My ego and need to do better immediately goes to all-or-nothing mode when I decide I need to make changes. However, true transformation starts with small steps every day. Of course I hate this fact. I want it all and I want it now but past experience has taught me that quick fix and immediate satisfaction leads to disappointment. Change is difficult for most humans. Making outlandish decisions about how our habits are going to change on January 1st sends us into panic mode. We decide we are going to the gym every day, do 30 minutes of meditation daily, and lose thirty pounds in 6 months. We, of course, make these resolutions with good intentions. However, without taking into account our current situation and how our brain is reacting to this we set ourselves up for self-sabotage.
What to do instead
It’s difficult to resist the urge to make big resolutions because of the messages that are pushed towards us in our media. The trick is to decide on small daily promises to ourselves that you know you can keep. Taking one or two activities that you would like to incorporate into your day is where you should start. Add one activity per week until it becomes a habit. For example, drink a glass of water when you wake up every day and meditate for 5 minutes. On week two, read 3 pages of a book and journal for 5 minutes. Affording yourself patience and consistency will restore your self-trust and self-esteem. When we can count on ourselves we feel safe and grounded.

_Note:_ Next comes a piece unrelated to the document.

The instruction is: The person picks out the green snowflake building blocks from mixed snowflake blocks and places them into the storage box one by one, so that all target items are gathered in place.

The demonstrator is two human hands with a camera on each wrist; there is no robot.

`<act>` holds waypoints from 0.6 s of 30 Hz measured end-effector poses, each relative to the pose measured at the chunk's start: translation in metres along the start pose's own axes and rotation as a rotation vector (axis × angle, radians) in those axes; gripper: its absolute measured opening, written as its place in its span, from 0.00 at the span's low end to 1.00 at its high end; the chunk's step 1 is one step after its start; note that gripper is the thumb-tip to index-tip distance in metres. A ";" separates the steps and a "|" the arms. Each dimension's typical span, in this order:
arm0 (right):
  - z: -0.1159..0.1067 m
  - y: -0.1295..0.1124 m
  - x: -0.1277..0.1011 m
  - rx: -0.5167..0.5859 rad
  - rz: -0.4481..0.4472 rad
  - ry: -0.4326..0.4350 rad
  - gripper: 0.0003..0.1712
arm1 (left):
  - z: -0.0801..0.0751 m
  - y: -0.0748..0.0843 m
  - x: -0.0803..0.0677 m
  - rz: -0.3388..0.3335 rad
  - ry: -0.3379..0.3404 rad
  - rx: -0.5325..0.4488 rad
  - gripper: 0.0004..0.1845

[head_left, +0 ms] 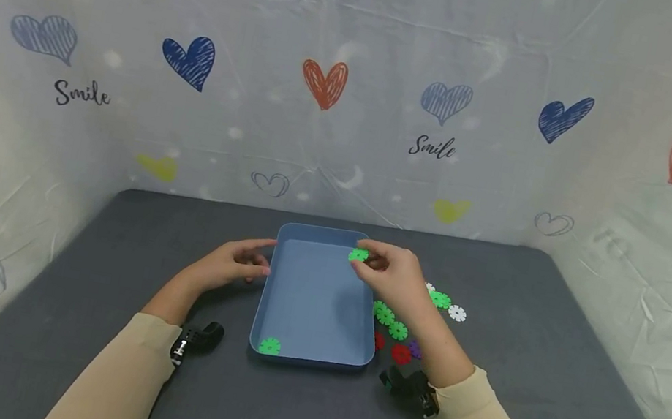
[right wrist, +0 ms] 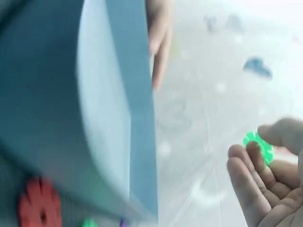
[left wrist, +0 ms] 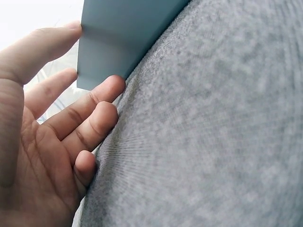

Doing the small things is huge
It truly is. Everyone I know right now is struggling just to stay afloat and any act of self-care is a triumph. Celebrate yourself every time you keep your promise to yourself. You’ll be amazed at where a few months of consistent small steps can take you. At the moment, I am overweight because of a long battle with my health, I’m juggling two jobs, running a home, type 1 diabetes and dealing with significant loss, amongst many other things. All of these things need my attention. However, I promised myself one thing this January 1st and that is that I would focus again on my spiritual life. I have become disconnected from my inner world because of the chaos of my outer world. I can’t get a grip on anything because I’m reaching outside of myself too often and not internally as much as I used to.
It’s also important to note that wherever you’re at right now is perfectly okay. Striving to be superhuman instead of just plain old human is a pop culture and media-driven cult that you never have to buy into. Keeping it simple and doing the best that you can on a daily basis is more than enough. Also, be aware that your best may change from day to day and perfectionism is a myth. Happiness is an inside job people!